Provided data:
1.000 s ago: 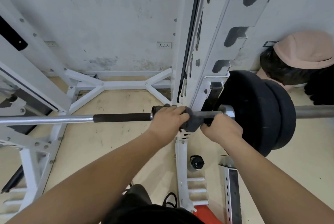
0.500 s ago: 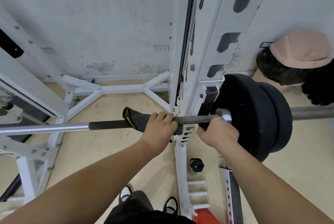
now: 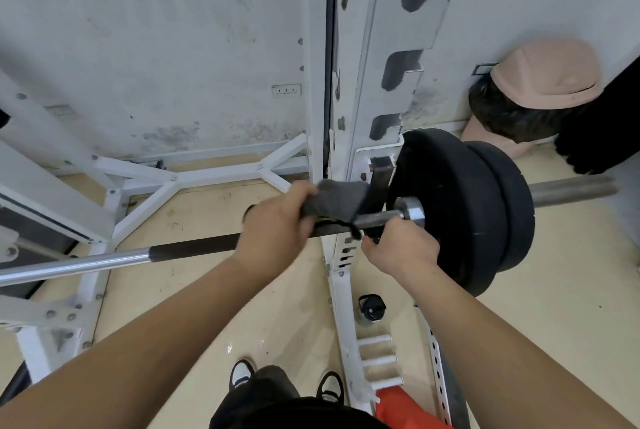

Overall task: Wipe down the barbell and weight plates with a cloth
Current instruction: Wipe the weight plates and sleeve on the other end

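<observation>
left hand (image 3: 277, 224) fingers grip cloth (image 3: 334, 201) on barbell (image 3: 194, 245) | right hand (image 3: 401, 246) clasps barbell | beige floor (image 3: 554, 290)

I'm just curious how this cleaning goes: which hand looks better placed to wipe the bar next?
Probably the left hand. It grips the cloth bunched over the bar, so it can slide along it. The right hand holds the bar by the plates, apparently steadying it.
</observation>
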The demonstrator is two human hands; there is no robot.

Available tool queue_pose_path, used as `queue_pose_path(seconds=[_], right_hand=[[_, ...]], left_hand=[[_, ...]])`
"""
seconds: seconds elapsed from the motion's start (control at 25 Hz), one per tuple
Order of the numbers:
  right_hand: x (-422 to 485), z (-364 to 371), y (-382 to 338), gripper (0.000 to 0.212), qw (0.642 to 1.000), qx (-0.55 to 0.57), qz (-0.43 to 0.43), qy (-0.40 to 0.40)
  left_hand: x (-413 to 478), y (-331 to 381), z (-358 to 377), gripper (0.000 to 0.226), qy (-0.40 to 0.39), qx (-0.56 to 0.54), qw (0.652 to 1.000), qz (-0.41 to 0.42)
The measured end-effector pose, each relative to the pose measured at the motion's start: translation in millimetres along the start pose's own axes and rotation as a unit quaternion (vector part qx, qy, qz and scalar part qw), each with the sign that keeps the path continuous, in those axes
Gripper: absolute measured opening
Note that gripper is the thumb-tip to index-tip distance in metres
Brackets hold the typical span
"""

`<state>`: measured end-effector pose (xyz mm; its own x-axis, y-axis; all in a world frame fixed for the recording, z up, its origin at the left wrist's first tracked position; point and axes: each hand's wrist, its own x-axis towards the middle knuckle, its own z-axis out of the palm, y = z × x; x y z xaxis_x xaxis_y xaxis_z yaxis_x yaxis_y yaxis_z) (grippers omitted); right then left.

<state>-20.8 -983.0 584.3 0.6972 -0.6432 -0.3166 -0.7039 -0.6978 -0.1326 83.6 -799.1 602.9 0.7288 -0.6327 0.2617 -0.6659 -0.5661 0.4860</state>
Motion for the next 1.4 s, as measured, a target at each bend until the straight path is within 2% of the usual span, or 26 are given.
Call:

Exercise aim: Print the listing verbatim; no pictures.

Solution:
1.000 s ago: 
0.500 s ago: 
now: 

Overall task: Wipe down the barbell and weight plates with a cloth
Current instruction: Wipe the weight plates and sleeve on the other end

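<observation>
left hand (image 3: 277, 224) fingers grip cloth (image 3: 334, 201) on barbell (image 3: 194, 245) | right hand (image 3: 401, 246) clasps barbell | beige floor (image 3: 554, 290)

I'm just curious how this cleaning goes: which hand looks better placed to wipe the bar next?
Probably the left hand. It grips the cloth bunched over the bar, so it can slide along it. The right hand holds the bar by the plates, apparently steadying it.
</observation>
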The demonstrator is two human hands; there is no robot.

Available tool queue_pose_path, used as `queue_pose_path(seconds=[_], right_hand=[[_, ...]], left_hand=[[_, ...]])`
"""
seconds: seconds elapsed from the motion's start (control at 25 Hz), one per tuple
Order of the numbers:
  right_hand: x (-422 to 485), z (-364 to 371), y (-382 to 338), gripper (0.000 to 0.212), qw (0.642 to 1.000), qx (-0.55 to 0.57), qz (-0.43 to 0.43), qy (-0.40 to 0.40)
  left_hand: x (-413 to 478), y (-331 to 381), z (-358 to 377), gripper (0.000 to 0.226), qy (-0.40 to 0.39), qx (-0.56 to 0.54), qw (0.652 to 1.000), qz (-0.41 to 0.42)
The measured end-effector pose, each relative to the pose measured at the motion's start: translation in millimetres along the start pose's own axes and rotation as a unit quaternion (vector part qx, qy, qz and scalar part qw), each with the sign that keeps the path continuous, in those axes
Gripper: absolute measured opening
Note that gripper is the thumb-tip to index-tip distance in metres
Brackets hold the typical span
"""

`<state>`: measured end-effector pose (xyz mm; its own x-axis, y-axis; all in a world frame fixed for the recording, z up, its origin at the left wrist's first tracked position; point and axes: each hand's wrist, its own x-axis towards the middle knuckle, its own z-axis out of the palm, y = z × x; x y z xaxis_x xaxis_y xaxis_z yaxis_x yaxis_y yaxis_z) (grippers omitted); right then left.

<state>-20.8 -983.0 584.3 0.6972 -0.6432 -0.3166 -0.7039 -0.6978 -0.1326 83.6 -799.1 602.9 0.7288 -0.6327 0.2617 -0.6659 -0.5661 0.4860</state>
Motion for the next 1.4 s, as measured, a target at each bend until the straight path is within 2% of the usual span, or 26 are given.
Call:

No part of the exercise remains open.